Il convient de rechercher si la situation de Monsieur [K] [T] et Madame [C] [T] leur permet de bénéficier de délais avant l’expulsion qui doit être entreprise et dont le principe n’est pas contesté.
En l’espèce, il ressort du décompte versé aux débats que Monsieur [K] [T] et Madame [C] [T] sont à jour dans le paiement de leur loyer et n’ont aucun arriéré locatif.
En ce qui concerne sa situation personnelle, Monsieur [K] [T] produit son livret de famille ainsi que les certificats de scolarité de ses enfants. Il produit également une attestation de paiement de la CAF démontrant que le foyer perçoit des allocations pour un montant de 2.086,05 euros. Monsieur [K] [T] verse une attestation de Madame [O] [T], sa mère, indiquant qu’elle a perçu une allocation aux adultes handicapés d’un montant de 1.016,05 euros au mois de janvier 2025.
Monsieur [K] [T] produit également un avis favorable le 11 juillet 2024 de la [Adresse 8] reconnaissant sa qualité de travailleur handicapé. Il verse également aux débats un contrat de travail confirmant qu’il a été embauché en CDI à compter du 1er février 2025 pour un salaire mensuelle brut de 1.286,01 euros.

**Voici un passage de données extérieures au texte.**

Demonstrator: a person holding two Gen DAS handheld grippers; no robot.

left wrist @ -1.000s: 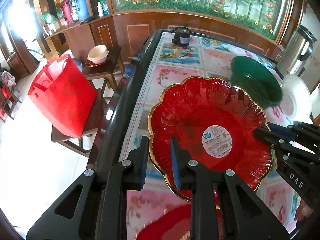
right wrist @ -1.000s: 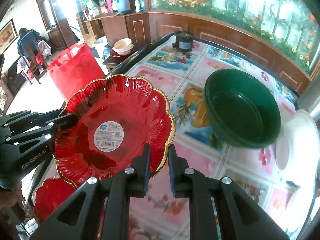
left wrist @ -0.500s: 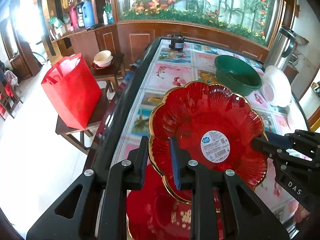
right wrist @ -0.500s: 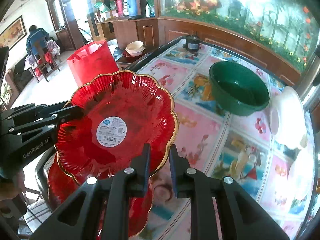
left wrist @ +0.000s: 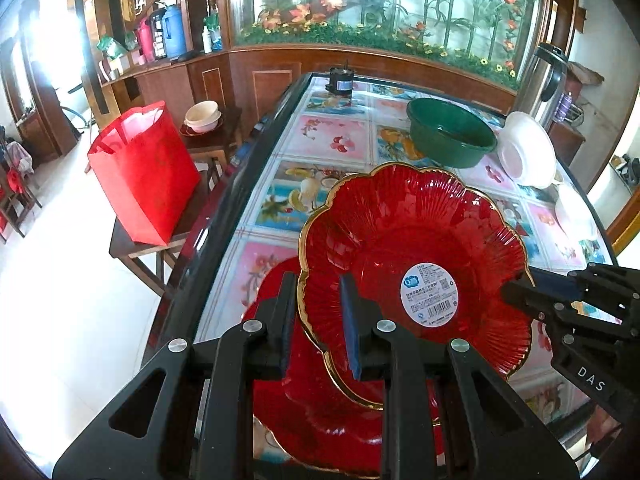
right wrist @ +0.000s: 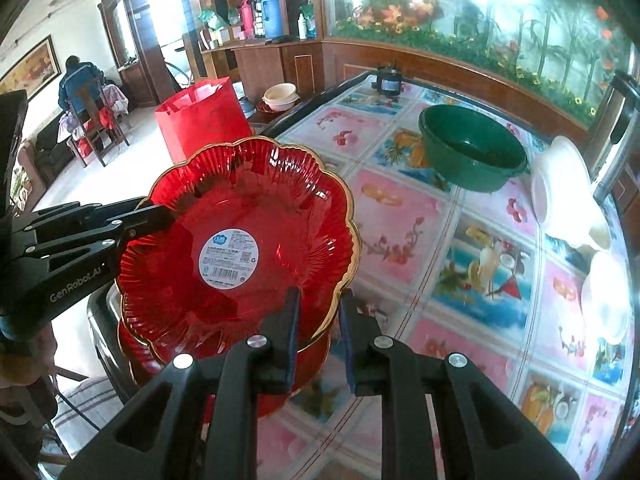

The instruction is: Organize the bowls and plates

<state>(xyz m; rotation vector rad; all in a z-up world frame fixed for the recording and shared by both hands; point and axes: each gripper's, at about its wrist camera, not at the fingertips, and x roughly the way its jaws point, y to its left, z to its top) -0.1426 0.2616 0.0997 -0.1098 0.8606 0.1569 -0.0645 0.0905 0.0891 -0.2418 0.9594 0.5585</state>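
Left wrist view, both grippers clamped on red plate (left wrist: 416, 256) rim, now carried over second red plate (left wrist: 320, 412)

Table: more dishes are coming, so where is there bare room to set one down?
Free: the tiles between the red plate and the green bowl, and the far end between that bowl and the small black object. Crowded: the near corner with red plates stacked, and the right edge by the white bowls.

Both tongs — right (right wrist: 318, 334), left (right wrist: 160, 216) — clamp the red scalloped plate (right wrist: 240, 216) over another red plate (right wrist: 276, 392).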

S’agissant des efforts réalisés en vue de se reloger, Monsieur [K] [T] démontre avoir constitué un dossier DALO, qui a fait l’objet d’une décision favorable le 8 mars 2023 le déclarant prioritaire. Il a également constitué un nouveau dossier en 2024 qui a été rejeté au motif de cette première décision favorable.
Dans ces conditions, afin de leur permettre d’organiser leur départ et afin que leurs enfants puissent finir l’année scolaire dans de bonnes conditions, il convient d’octroyer à Monsieur [K] [T] et Madame [C] [T] un délai avant leur expulsion, à hauteur de cinq mois.
Sur les demandes accessoires
En raison de la nature de la demande, il convient de mettre les dépens de la présente instance à la charge de Monsieur [K] [T] et Madame [C] [T].
Aucune demande n’a été formée au titre des frais irrépétibles
Il est rappelé qu’en application de l’article R.121-21 du Code des procédures civiles d’exécution, le présent jugement est exécutoire de plein droit.
PAR CES MOTIFS
La juge de l’exécution, statuant par mise à disposition au greffe, par jugement réputé contradictoire et en premier ressort ;
OCTROIE à Monsieur [K] [T] et Madame [C] [T] un délai de cinq mois avant l’expulsion des lieux situés [Adresse 1], à [Localité 7], soit jusqu’au 21 août 2025 inclus ;
CONDAMNE Monsieur [K] [T] et Madame [C] [T] aux dépens ;
RAPPELLE que les décisions du juge de l’exécution sont exécutoires de plein droit.
Ainsi jugé et prononcé le 21 mars 2025.